前半は、高田さんから。動物にかかわることを、仕事にすることについて。
ご自身の経験を踏まえて、動物の仕事の多様な内容について、仕事の素晴らしさ、大変さを語っていただき、子供たちのこれからの生き方に対しても具体的なアドバイスも交えて語っていただきました。

後半は、イノブタという動物について、上野村イノブタファームでの仕事についてをお話しいただきました。
動画なども交えわかりやすく、楽しくお伝えいただきました。(zoomでオンライン参加をいただいた皆様には、手違いでプレゼンテーション画像や動画をお伝えできていなかったようで、大変申し訳ありません。)

子供たちにもわかりやすい言葉で伝えてくださいました。お二人の話力に感心します。
獰猛で危険なイメージのある野生のイノシシも、愛情も持って接すると、とてもなついてくれるというはお話に驚かされました。(イノブタとはメスの豚とオスのイノシシを掛け合わせた動物で、生産現場ではイノシシも飼育管理をしています)
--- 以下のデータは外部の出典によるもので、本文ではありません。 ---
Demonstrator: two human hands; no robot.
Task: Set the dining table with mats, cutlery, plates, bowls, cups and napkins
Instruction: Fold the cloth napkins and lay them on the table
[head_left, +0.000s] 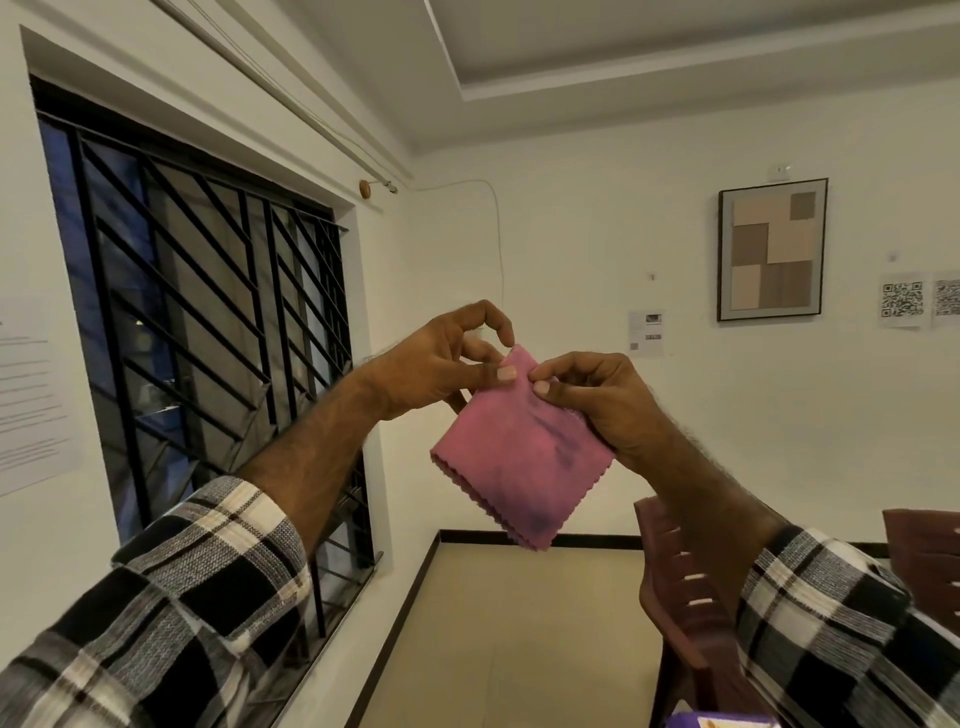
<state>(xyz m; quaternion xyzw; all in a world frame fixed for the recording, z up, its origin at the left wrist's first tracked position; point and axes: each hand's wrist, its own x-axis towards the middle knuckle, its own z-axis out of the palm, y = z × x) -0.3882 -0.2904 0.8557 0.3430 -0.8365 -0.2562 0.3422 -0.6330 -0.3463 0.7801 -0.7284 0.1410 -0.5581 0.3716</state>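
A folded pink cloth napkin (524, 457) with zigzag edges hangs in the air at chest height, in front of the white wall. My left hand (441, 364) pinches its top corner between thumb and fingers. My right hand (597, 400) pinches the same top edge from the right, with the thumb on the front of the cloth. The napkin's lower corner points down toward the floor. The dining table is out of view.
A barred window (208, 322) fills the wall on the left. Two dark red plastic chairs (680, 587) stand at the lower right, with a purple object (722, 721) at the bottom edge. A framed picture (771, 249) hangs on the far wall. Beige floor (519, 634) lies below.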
子供たちからは「実際にイノブタたちを見てみたい!」という熱烈な反応がありますが、ここ数年は社会問題にもなっている畜産動物間で広がっている感染症のリスクを高めないために、生産現場への人の出入りはとても厳しくなっている現実があります。

上野村いのぶたセンターでは、いのぶたを群馬県で一番有名な農産物にするという目標があるそうです。
もはやイノブタは、日本全国でも上野村を含む3地域5生産者のみが作っている、まさに幻ともいえる食材になっています。
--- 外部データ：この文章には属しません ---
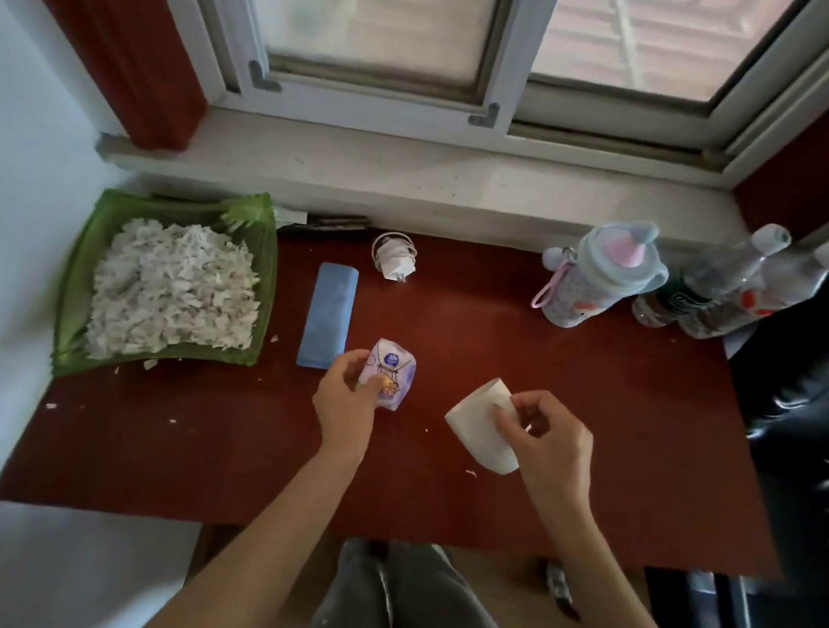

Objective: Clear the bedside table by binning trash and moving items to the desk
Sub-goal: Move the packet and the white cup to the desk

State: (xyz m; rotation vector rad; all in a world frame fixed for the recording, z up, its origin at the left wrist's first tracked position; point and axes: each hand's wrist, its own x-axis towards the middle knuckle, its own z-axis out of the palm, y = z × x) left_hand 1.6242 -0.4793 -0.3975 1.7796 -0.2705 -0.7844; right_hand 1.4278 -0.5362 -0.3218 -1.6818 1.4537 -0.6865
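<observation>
A dark red desk (572,409) runs below a window. My left hand (343,403) grips a small white and purple printed packet (392,373) that rests on the desk near its middle. My right hand (550,440) holds the rim of a white cup (479,429), tilted just above or on the desk surface. A flat blue case (328,314) lies just left of the packet.
A green tray (81,276) heaped with white shredded bits fills the desk's left end. A coiled white charger (396,255) lies at the back. A pastel sippy bottle (597,278) and two clear plastic bottles (725,292) stand at the back right. A black chair (814,411) is on the right.
</observation>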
その優れた品質と、生産の苦労や、かかわる方々の想いを一人でも多くの方に知っていただければ、誰もが知る有名ブランドになることも遠い話ではないと思えます。この美味しさが少しずつ知れ渡り始め、現在は生産が追い付かないほどに需要が高まっています、売れています!やっぱり美味しいですから!
かつて50年以上前まえに、上野村の地域おこしを目指して導入されたイノブタの生産。農家の高齢化にともなって生産者が減ってゆく中、イノブタとういう産業の文化を消したくない、盛り上げたいという強い思いで生産(販売、流通も)にかかわるお二人がとてもいきいきとしている姿。子供たちに良い光を体験してもらえたと思います。
園生の一人からの質問に「愛情を注いで育てたイノブタを出荷してしまうときに、悲しくなりませんか?」という質問もありました。
上野村イノブタファームの皆さん。子供たちがこれからの生き方について考える機会を、他の動物の命をいただいて生きるということ、大切な言葉たちを語ってくださいまして、まことにありがとうございます。